To expand a bit, the most fun part of coding is clever tricks based on
understanding a system. But with building a website, you get nice results by
just treating coding as a complicated way to do photoshop, and settle for
this.

------
eggbrain

      In my experience, the best way to learn to code is to find someone who needs a website built and offer to do it for really cheap, though not free.
    

I'd highly disagree on this. The minute someone offers some sort of
compensation for work, the dynamic of the relationship changes -- from helper
to employee (and in some cases servant) -- especially at the low-ball prices.
From what I've found, the people thinking a website can be built for $100 are
the type of people who will bug you as to why it's not done, demand extra
features, wonder why it doesn't look like
{{insert_dynamic_million_dollar_website_here}}, etc. And if you are just
starting out, you probably don't have much contracting experience to have
contracts ready with expectations of work/time to commit/deadlines/etc.

The best solution I found when I wanted to learn to code was that I had
something I wanted to create that I couldn't -- not anything huge, just
something small. Once I got it up and working, I had so many questions -- "why
did it do that?", "why didn't it work?", "what if I wanted to do X?", and that
fueled me to find out more information so I could answer those questions.

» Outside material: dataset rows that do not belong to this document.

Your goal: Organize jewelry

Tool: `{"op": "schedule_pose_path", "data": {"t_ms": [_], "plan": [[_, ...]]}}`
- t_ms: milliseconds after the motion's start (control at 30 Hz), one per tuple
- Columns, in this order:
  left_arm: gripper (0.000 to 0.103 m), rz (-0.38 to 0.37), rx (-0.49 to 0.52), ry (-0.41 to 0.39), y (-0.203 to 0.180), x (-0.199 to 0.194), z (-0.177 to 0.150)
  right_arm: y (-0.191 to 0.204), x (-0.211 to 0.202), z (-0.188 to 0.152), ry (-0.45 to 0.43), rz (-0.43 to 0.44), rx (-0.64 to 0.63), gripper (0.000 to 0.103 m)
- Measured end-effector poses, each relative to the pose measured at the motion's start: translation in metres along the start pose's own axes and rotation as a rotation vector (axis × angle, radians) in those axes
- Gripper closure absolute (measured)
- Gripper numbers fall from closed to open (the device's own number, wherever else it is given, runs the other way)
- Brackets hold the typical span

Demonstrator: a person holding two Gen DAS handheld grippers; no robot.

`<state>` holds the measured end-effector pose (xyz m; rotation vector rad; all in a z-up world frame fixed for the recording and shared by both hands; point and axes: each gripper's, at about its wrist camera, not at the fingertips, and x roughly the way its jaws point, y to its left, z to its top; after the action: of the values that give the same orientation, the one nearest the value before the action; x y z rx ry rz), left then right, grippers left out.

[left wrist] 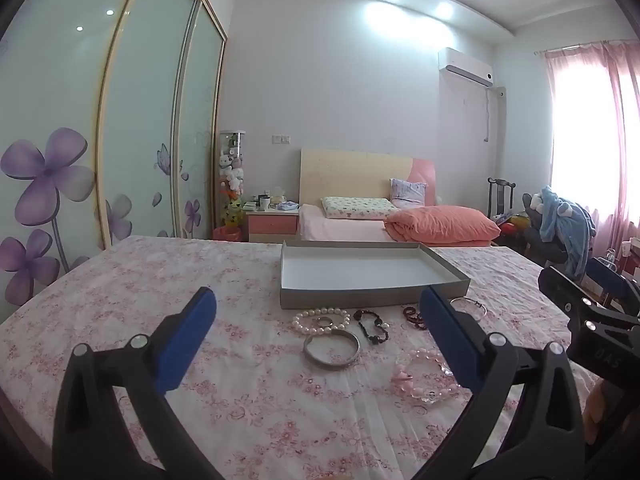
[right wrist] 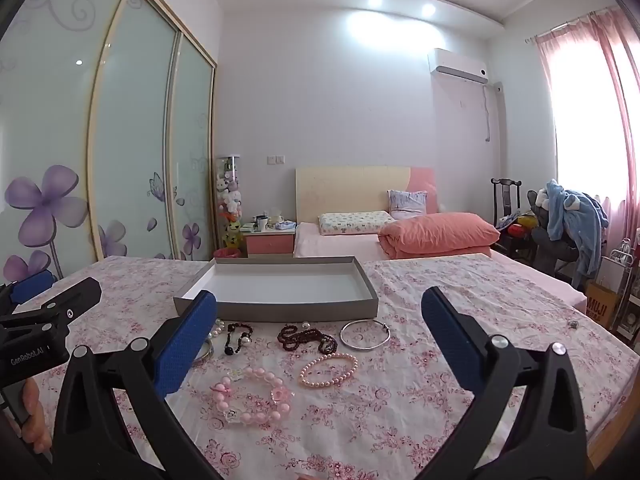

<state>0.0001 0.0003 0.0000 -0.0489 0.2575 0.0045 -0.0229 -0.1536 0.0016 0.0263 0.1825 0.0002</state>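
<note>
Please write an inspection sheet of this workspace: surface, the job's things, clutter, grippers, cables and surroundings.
Surface: pink floral cloth, wrinkled, covers the table.
Job's things: grey tray holds nothing; in front of it lie white pearl bracelet, silver bangle, black bead bracelet, dark red bead string, thin silver hoop, pink pearl bracelet and pink charm bracelet. A small ring lies inside the white pearl bracelet.
Clutter: small metal item near the right edge.
Grippers: left gripper and right gripper open, both holding nothing.
Cables: nothing seen.
Surroundings: bed, wardrobe, curtain.
</note>
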Motion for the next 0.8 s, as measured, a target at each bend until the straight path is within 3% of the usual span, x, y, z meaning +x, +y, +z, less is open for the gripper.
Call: {"op": "schedule_pose_path", "data": {"t_ms": [800], "plan": [[0.004, -0.003, -0.004, 0.0, 0.0002, -0.0001, 0.0, 0.0005, 0.0006, -0.0005, 0.003, -0.002, 0.003, 0.002]]}}
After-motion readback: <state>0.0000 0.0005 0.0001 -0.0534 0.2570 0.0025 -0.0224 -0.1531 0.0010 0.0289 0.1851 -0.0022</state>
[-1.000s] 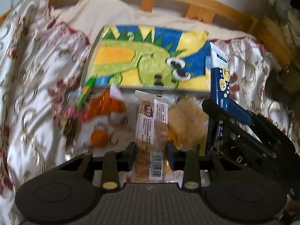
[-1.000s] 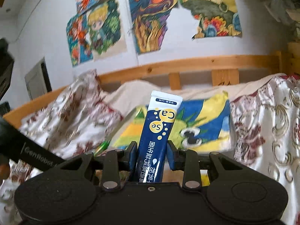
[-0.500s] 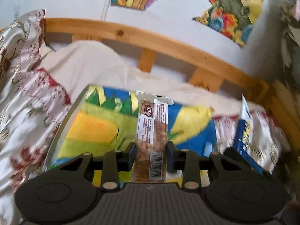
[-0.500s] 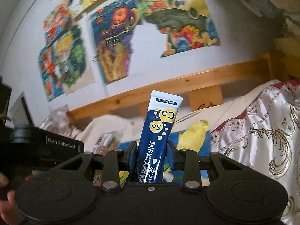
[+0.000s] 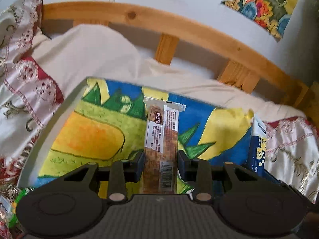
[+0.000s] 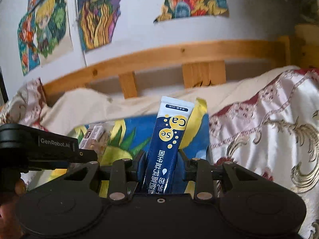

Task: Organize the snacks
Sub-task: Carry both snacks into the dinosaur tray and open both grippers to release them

I also disagree that "we have to create a context where we have no choice but
to learn." What people need, instead, is to bring back our child sense of
curiosity. When I was reading up on the fiscal cliff, I was confused -- why
were we in this mess? Why couldn't we do X, Y, Z? If you are overwhelmed with
questions, many will just quit, feeling the answers are too insurmountable.
The trick is to ask just enough questions so that you can understand a
slightly larger view of the puzzle, which will help you answer the next set of
questions.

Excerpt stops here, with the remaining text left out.